Statistically significant positive correlations are reported for the abundance of hepatic drug-metabolising enzymes. We investigate, as an example, the impact of CYP3A4-CYP2C8 inter-correlation on the predicted inter-individual variabilities of clearance and drug-drug interactions (DDIs) for repaglinide using physiologically-based pharmacokinetic (PBPK) modelling.

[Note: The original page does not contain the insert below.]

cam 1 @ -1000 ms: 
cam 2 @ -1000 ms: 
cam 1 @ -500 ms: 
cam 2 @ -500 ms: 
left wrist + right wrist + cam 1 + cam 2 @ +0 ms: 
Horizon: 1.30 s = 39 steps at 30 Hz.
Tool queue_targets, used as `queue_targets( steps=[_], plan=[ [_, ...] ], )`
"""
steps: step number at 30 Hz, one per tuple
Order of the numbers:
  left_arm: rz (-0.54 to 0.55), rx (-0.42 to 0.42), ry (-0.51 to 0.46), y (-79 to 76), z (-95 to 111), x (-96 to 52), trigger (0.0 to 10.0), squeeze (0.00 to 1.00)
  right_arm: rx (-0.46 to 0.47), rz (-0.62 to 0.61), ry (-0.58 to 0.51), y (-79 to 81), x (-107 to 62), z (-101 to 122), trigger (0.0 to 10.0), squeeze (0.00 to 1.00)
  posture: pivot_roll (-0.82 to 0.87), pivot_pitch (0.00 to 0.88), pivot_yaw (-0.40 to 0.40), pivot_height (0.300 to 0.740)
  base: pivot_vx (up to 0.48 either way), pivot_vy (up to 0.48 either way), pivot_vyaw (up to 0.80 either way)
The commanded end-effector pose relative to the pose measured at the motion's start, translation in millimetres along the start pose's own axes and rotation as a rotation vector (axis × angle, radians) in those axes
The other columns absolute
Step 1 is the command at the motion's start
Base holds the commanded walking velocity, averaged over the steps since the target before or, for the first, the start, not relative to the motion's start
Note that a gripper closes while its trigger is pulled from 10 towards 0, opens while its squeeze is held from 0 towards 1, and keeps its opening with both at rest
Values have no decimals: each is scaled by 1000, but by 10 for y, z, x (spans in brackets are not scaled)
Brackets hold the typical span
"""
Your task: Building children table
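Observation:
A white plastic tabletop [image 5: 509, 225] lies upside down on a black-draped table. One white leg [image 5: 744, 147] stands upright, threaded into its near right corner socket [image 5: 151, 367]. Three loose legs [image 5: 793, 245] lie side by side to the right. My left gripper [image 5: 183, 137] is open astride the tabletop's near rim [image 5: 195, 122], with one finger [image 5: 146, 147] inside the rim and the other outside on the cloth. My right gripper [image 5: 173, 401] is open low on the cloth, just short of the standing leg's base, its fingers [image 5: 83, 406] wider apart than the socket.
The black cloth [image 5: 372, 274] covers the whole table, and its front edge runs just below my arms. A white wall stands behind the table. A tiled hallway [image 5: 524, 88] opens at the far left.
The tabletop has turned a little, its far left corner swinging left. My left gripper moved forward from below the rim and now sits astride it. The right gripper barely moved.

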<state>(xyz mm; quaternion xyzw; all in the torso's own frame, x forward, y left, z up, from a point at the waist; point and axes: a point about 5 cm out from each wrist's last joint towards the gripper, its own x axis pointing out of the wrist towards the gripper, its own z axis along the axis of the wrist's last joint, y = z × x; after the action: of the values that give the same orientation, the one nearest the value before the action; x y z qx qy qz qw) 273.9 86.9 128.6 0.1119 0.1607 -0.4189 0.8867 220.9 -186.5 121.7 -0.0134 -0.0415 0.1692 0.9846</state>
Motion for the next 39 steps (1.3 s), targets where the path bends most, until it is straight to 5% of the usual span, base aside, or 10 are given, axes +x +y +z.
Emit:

PBPK modelling and simulation was employed using Simcyp Simulator (v15.1). Virtual populations were generated assuming inter-correlations between hepatic CYP3A4-CYP2C8 abundances derived from observed values in 24 human livers. A repaglinide PBPK model was used to predict pharmacokinetic parameters in presence and absence of gemfibrozil in virtual populations, and the results were compared with a clinical DDI study.
Coefficient of variation (CV) of oral clearance was 52.5% in the absence of inter-correlation between CYP3A4-CYP2C8 abundances which increased to 54.2% when incorporating inter-correlation. In contrast, CV for predicted DDI (as measured by AUC ratio before and after inhibition) was reduced from 46.0% in the absence of inter-correlation between enzymes to 43.8% when incorporating inter-correlation: these CVs were associated with 5th/95th percentiles (2.48−11.29 vs. 2.49−9.69). The range of predicted DDI was larger in the absence of inter-correlation (1.55−77.06) than when incorporating inter-correlation (1.79−25.15), which was closer to clinical observations (2.6−12).
The present study demonstrates via a systematic investigation that population-based PBPK modelling incorporating inter-correlation led to more consistent estimation of extreme values with those observed in inter-individual variabilities of clearance and DDI. As the inter-correlations more realistically reflect enzyme abundances, virtual population studies involving PBPK and DDI should avoid using Monte Carlo assignment of enzyme abundance.